Les propositions de Crémazie sont de diverses natures et très avant-gardistes pour l'époque. Dans le domaine économique, il prône la construction de chemins par l'initiative du gouvernement ce qui permettrait de donner des emplois et des salaires aux colons. Il suggère également la mise en place de travaux publics pour les mêmes objectifs. Il tient à baisser le prix des terres et à prolonger le délai de paiement d'un an à sept ans. 
 
Des mesures sociales sont aussi préconisées. Crémazie souhaite l'installation d'autorités civiles et judiciaires afin de défendre, protéger et encadrer les habitants. Il veut arrêter à tout prix le principe de la loi du plus fort qui sévit à cette époque. Crémazie envisage de plus la révision des écoles déjà en place et la création de nouvelles dans le domaine de l'agriculture afin de donner des cours de qualité aux plus jeunes.

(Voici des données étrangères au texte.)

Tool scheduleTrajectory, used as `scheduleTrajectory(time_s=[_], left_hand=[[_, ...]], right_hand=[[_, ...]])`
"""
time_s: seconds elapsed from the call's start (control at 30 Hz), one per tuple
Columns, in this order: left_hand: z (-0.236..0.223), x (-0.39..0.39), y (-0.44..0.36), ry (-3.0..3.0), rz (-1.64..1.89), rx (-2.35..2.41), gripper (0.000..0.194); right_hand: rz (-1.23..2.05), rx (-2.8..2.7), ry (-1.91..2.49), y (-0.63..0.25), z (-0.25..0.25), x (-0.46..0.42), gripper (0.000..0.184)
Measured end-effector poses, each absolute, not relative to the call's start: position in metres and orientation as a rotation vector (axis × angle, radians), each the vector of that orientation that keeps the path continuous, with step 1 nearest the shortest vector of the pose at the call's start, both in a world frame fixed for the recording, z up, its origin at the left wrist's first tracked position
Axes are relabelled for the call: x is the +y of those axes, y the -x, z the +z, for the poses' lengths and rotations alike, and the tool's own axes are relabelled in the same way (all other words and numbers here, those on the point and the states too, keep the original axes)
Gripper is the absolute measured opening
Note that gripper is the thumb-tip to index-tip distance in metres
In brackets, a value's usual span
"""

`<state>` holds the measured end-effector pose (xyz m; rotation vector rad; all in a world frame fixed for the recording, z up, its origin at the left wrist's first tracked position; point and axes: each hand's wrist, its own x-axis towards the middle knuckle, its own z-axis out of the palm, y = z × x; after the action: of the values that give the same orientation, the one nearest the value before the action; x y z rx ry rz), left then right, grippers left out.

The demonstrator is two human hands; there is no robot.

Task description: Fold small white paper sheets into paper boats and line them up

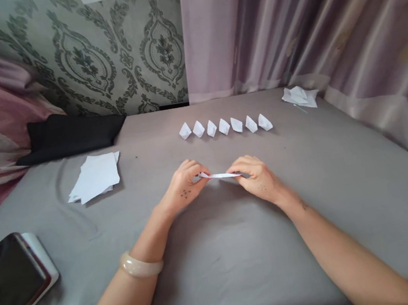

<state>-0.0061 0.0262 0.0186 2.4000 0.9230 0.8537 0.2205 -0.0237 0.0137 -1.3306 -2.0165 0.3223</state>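
A narrow folded strip of white paper is stretched level between my two hands, just above the grey cloth. My left hand pinches its left end between thumb and fingers; a bangle circles that forearm. At the other end, my right hand grips the strip in the same way. Beyond the hands stands a row of several small folded paper shapes, each white and pointed. How the strip is folded cannot be made out, since I see it nearly edge-on.
A stack of white paper sheets lies to the left. A dark-screened device with a white plug sits at the near left. Black cloth is at the back left. Crumpled paper pieces lie at the back right, near the curtain.
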Motion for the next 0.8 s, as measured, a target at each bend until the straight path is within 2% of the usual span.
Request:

Devant la difficulté de créer des commissions scolaires au plan local, de taxer la population qui n'a pas de revenus ou de trouver du personnel qualifié, Crémazie soutient que le gouvernement seul devrait assumer la rétribution des instituteurs.
 
A la suite du rapport Crémazie, le gouvernement crée des institutions pour encadrer la population. Il y a cependant peu d'interventions dans l'économie. Les colons demeurent insatisfaits en ce qui concerne les routes. Dans les secteurs de l'éducation et de la santé, ce sont les institutions religieuses qui poursuivront leur engagement traditionnel. En somme, Jacques Crémazie porte un regard critique et éclairé sur l'état de la colonisation du Saguenay au milieu du 19e siècle. Son diagnostic est précis. Ses suggestions montrent qu'il connaît bien les enjeux d'un développement régional qui peut s'appuyer sur le capital privé et les ressources. Cependant, ce développement ne peut s'accomplir sans une action soutenue des gouvernements dans des secteurs importants de la vie sociale et économique.

 
Bibliographie :

Girard, Camil et Normand Perron. Histoire du Saguenay–Lac-Saint-Jean, Québec, Institut québécois de recherche sur la culture, 1989. 665 p.
Girard, Camil (sous la direction de). Le Saguenay–Lac-Saint-Jean en 1850 : rapport spécial de Jacques Crémazie, Jonquière, Éditions Sagamie/Québec, 1988. 70 p.